ABOUT THIS EXERCISE = Start at the line below containing "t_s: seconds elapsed" and stop at the line containing "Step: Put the". Repeat every line of that stretch exactly, and nothing outside it.

═════ DATA FOR THIS TASK ═════

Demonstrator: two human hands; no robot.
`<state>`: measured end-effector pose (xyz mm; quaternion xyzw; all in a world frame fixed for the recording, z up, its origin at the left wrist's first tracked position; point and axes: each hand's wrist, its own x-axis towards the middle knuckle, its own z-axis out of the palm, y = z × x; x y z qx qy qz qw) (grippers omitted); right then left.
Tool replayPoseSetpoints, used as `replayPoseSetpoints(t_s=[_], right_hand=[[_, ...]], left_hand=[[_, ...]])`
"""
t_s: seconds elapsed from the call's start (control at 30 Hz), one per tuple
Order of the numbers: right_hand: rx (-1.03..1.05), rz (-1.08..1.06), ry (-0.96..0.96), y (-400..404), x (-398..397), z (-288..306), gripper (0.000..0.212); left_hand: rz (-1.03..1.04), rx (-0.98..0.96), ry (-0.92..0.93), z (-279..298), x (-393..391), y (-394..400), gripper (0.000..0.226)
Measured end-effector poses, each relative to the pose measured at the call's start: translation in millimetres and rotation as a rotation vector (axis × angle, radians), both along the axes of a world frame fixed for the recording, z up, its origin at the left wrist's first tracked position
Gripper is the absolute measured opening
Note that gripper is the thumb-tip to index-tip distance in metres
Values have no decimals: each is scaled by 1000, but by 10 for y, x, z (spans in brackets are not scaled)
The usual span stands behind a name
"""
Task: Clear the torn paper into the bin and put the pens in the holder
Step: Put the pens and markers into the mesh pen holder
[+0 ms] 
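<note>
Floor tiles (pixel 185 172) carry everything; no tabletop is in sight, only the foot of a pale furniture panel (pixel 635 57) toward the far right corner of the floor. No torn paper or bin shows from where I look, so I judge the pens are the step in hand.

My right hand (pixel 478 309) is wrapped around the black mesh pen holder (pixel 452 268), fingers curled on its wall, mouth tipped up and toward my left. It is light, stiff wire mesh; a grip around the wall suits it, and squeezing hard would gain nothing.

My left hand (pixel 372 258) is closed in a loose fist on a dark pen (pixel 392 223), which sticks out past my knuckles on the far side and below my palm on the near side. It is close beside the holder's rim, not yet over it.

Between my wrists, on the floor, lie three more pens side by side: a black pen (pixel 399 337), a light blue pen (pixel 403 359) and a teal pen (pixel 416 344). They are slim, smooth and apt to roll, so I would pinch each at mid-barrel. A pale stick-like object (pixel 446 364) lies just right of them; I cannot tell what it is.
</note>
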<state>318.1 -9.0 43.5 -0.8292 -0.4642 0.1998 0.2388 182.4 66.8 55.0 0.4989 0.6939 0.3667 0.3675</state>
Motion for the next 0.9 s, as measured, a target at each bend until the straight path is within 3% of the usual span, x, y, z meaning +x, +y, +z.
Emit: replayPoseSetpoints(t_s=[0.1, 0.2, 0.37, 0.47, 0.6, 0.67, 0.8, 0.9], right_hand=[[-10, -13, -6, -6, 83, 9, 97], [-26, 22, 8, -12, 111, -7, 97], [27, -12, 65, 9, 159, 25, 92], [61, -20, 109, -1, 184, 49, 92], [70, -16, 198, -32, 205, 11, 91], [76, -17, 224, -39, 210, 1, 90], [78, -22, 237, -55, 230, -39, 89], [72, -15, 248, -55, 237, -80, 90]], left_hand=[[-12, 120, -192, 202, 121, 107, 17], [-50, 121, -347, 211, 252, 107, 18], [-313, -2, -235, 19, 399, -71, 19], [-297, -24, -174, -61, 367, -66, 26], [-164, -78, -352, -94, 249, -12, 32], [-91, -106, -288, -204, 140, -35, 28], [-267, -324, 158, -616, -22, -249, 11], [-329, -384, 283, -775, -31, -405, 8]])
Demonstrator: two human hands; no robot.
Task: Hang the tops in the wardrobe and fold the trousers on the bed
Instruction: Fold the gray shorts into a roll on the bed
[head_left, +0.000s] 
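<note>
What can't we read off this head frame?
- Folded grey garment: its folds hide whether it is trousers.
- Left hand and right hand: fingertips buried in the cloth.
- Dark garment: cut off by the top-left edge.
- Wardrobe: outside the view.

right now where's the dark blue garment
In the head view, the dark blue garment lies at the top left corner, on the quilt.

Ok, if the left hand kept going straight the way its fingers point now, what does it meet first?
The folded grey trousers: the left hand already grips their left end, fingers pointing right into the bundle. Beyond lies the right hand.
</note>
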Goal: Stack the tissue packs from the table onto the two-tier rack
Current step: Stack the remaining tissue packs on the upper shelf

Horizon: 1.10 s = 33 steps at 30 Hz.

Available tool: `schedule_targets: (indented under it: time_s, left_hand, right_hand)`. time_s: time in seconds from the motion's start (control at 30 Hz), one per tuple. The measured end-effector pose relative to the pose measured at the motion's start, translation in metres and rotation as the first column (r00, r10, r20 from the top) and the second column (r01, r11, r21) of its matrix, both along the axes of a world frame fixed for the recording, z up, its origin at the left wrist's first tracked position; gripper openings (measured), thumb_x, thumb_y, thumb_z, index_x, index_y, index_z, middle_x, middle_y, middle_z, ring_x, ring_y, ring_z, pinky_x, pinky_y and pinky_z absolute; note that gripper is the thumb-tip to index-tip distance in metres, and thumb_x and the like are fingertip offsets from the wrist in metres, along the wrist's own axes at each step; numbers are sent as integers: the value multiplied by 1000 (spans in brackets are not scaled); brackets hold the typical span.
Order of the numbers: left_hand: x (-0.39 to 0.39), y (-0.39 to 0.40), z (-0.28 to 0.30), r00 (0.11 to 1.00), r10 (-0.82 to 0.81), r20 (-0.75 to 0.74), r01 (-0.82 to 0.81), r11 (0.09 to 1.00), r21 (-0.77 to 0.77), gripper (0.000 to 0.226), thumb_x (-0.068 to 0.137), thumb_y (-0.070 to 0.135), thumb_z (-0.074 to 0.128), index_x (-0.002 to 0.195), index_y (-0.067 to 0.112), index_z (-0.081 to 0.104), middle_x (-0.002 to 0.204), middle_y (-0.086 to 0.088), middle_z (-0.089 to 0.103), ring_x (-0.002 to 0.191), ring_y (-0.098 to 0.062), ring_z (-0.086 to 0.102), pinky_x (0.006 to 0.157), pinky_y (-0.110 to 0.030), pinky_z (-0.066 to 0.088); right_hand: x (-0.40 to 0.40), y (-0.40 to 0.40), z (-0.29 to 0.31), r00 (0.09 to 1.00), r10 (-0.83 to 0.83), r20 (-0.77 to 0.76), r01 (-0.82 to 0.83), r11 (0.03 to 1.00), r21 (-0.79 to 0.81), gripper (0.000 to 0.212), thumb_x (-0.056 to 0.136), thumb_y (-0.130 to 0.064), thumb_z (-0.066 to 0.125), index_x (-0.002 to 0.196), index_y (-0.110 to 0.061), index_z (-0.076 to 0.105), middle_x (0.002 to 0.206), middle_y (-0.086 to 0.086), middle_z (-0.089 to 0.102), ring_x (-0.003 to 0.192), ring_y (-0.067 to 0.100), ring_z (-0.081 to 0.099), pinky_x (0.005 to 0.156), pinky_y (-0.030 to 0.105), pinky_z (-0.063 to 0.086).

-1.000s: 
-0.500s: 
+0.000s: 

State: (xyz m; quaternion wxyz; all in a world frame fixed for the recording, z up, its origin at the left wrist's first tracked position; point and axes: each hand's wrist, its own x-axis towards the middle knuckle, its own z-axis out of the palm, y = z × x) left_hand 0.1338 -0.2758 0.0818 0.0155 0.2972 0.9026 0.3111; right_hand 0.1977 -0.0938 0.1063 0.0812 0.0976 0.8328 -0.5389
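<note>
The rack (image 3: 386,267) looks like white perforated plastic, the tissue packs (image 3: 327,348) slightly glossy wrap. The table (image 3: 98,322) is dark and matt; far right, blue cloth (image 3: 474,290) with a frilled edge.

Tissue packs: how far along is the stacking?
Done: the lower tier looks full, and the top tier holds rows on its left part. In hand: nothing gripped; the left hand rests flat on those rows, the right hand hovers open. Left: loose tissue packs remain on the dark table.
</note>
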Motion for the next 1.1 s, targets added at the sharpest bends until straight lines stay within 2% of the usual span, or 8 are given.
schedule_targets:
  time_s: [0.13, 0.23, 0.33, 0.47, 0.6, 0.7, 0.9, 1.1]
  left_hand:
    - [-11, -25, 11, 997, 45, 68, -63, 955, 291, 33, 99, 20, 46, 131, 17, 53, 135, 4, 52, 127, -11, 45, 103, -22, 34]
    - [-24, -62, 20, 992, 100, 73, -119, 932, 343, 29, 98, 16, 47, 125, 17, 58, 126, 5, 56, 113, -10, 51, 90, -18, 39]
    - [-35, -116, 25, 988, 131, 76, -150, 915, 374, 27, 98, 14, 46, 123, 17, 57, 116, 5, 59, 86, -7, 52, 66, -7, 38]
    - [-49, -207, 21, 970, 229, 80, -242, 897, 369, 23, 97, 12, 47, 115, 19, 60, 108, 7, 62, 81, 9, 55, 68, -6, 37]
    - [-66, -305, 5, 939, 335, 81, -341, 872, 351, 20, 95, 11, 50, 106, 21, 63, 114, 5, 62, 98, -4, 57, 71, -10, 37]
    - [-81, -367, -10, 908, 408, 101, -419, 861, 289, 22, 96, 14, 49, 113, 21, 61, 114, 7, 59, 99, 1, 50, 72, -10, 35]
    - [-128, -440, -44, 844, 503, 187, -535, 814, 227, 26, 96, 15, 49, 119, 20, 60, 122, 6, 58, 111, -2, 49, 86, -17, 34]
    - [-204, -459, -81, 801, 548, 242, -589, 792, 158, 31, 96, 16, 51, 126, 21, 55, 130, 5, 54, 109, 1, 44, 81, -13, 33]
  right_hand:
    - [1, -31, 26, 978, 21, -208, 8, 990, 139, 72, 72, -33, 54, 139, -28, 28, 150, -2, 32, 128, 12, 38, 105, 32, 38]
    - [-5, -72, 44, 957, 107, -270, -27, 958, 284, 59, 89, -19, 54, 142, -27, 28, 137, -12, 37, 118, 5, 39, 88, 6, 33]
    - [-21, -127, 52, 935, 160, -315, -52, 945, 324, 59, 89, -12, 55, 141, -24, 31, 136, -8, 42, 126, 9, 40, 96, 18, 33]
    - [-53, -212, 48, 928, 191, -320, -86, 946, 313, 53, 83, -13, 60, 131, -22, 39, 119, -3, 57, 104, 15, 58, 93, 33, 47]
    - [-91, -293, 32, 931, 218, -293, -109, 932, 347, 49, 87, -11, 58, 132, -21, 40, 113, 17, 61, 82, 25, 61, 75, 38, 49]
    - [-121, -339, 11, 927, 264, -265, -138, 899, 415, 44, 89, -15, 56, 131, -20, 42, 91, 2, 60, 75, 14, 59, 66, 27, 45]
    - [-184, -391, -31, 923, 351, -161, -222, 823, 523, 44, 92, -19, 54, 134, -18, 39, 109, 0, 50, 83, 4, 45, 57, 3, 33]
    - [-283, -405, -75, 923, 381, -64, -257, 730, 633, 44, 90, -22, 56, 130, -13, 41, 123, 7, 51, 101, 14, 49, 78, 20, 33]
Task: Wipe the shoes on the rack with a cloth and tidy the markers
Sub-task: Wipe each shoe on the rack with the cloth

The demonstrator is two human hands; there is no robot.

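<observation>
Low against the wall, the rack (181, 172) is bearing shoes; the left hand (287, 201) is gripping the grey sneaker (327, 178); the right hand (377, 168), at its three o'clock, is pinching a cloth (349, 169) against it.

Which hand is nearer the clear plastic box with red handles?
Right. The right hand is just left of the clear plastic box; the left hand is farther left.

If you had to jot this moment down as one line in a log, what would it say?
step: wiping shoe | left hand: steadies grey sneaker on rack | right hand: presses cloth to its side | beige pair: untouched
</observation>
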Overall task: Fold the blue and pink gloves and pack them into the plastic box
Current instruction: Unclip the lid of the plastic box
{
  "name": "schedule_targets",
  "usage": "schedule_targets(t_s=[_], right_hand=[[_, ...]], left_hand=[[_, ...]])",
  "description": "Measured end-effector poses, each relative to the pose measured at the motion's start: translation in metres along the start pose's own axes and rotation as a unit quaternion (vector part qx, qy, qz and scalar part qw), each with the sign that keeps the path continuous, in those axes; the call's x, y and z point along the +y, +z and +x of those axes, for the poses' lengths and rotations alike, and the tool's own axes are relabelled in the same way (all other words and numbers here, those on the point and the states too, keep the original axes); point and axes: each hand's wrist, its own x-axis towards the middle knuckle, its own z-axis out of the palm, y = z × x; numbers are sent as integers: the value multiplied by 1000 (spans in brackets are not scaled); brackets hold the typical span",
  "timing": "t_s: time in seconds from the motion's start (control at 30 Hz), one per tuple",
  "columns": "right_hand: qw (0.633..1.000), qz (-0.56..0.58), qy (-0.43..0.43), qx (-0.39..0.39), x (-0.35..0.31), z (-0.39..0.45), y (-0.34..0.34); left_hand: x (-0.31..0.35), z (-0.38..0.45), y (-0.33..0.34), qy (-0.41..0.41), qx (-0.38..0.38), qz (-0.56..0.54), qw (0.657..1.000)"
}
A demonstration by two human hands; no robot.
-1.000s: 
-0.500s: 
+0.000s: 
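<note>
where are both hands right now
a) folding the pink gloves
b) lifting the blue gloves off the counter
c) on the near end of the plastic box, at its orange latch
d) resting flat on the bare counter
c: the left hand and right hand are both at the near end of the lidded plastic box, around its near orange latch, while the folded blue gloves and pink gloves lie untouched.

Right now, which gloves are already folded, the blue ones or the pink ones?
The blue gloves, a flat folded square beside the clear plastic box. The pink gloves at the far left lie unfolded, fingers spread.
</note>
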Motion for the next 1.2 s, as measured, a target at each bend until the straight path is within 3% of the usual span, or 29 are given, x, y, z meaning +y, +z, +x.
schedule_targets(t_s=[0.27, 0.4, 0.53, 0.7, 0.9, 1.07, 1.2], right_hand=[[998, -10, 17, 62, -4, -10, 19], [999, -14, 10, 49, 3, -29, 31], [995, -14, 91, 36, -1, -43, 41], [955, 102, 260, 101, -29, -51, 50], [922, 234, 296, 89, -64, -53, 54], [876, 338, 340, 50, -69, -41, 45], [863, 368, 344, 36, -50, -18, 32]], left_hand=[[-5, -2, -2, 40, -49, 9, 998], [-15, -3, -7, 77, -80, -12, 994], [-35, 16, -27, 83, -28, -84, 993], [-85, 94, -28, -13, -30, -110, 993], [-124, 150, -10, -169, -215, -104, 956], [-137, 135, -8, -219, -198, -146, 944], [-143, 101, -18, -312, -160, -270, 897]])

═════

WRITTEN RESPONSE =
t_s: seconds elapsed from the call's start (control at 30 Hz), one per tuple
Order of the numbers: right_hand: rx (-1.03..1.05), rz (-1.08..1.06), ry (-0.96..0.96), y (-400..404), x (-398..397), z (-288..306), gripper (0.000..0.212); left_hand: rz (-1.03..1.04), rx (-0.98..0.96), ry (-0.92..0.93), z (-279..298), x (-393..391), y (-394..400), gripper (0.000..0.226)
Measured end-effector poses, each relative to the pose measured at the call's start: translation in millimetres and rotation as a rotation vector (axis × angle, radians), both along the axes of a world frame fixed for the recording, z up, its origin at the left wrist's first tracked position
Gripper is the absolute measured opening
Note that gripper is the thumb-tip to index-tip distance in metres
Values have no decimals: each is scaled by 1000, but by 10 for y, x, z (spans in brackets are not scaled)
The usual span stands behind a name
"""
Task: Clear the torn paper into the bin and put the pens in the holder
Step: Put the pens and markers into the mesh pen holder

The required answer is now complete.